▶ **Exercise details**
Nothing in the data may be omitted; output it all verbatim.

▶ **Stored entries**
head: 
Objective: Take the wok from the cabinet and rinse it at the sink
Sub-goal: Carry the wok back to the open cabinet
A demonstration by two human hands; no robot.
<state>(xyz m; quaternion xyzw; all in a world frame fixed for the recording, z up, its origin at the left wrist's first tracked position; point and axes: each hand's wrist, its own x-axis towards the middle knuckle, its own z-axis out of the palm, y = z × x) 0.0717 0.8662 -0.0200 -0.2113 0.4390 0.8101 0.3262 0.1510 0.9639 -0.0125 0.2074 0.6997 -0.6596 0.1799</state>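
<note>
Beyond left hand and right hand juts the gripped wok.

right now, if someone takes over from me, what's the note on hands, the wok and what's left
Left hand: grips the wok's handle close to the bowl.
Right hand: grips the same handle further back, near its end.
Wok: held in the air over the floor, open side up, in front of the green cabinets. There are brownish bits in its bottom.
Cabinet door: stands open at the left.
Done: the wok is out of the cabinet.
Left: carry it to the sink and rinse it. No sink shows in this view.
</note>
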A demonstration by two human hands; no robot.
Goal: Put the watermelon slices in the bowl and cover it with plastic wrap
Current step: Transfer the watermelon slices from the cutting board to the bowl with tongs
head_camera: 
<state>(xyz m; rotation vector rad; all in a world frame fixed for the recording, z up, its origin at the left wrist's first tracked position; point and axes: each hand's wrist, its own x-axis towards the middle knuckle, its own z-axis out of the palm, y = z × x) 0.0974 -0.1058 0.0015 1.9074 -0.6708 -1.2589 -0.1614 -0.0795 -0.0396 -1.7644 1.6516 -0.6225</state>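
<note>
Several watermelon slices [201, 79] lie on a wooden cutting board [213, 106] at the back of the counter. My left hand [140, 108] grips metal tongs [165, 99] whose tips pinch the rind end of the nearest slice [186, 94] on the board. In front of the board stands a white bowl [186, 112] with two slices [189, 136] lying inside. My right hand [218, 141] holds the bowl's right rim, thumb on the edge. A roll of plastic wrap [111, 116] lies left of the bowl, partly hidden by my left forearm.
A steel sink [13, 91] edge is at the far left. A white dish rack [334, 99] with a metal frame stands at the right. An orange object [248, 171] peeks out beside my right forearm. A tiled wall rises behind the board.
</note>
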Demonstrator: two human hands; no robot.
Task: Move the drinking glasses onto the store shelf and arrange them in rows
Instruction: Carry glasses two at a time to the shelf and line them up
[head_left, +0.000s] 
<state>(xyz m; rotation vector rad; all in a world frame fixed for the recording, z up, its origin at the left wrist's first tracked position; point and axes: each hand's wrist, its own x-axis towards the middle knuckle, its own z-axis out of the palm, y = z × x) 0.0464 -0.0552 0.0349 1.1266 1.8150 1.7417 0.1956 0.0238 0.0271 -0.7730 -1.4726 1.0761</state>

▶ **Response below**
head: 
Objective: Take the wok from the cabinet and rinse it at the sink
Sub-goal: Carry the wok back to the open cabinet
A demonstration by two human hands; no robot.
<state>(xyz m; quaternion xyzw; all in a world frame fixed for the recording, z up, its origin at the left wrist's first tracked position; point and axes: each hand's wrist, its own x-axis towards the middle knuckle, its own z-axis out of the palm, y = z × x) 0.0717 0.8662 -0.0200 -0.2113 0.4390 0.8101 0.3262 0.1510 0.9639 -0.0125 0.2074 0.6997 -0.6596 0.1799</state>
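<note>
Beyond left hand and right hand juts the gripped wok.

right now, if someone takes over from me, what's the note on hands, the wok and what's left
Left hand: grips the wok's handle close to the bowl.
Right hand: grips the same handle further back, near its end.
Wok: held in the air over the floor, open side up, in front of the green cabinets. There are brownish bits in its bottom.
Cabinet door: stands open at the left.
Done: the wok is out of the cabinet.
Left: carry it to the sink and rinse it. No sink shows in this view.
</note>
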A demonstration by two human hands; no robot.
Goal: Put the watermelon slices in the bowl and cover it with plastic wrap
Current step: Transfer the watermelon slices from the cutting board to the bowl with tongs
head_camera: 
<state>(xyz m; rotation vector rad; all in a world frame fixed for the recording, z up, its origin at the left wrist's first tracked position; point and axes: each hand's wrist, its own x-axis towards the middle knuckle, its own z-axis out of the palm, y = z × x) 0.0974 -0.1058 0.0015 1.9074 -0.6708 -1.2589 -0.1614 -0.0795 -0.0396 -1.7644 1.6516 -0.6225</state>
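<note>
Several watermelon slices [201, 79] lie on a wooden cutting board [213, 106] at the back of the counter. My left hand [140, 108] grips metal tongs [165, 99] whose tips pinch the rind end of the nearest slice [186, 94] on the board. In front of the board stands a white bowl [186, 112] with two slices [189, 136] lying inside. My right hand [218, 141] holds the bowl's right rim, thumb on the edge. A roll of plastic wrap [111, 116] lies left of the bowl, partly hidden by my left forearm.
A steel sink [13, 91] edge is at the far left. A white dish rack [334, 99] with a metal frame stands at the right. An orange object [248, 171] peeks out beside my right forearm. A tiled wall rises behind the board.
</note>
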Demonstrator: two human hands; no robot.
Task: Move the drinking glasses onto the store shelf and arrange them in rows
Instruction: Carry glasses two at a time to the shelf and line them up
[head_left, +0.000s] 
<state>(xyz m; rotation vector rad; all in a world frame fixed for the recording, z up, its origin at the left wrist's first tracked position; point and axes: each hand's wrist, its own x-axis towards the middle knuckle, its own z-axis out of the palm, y = z × x) 0.0464 -0.0552 0.0349 1.1266 1.8150 1.7417 0.1956 0.0238 0.0271 -0.7730 -1.4726 1.0761</state>

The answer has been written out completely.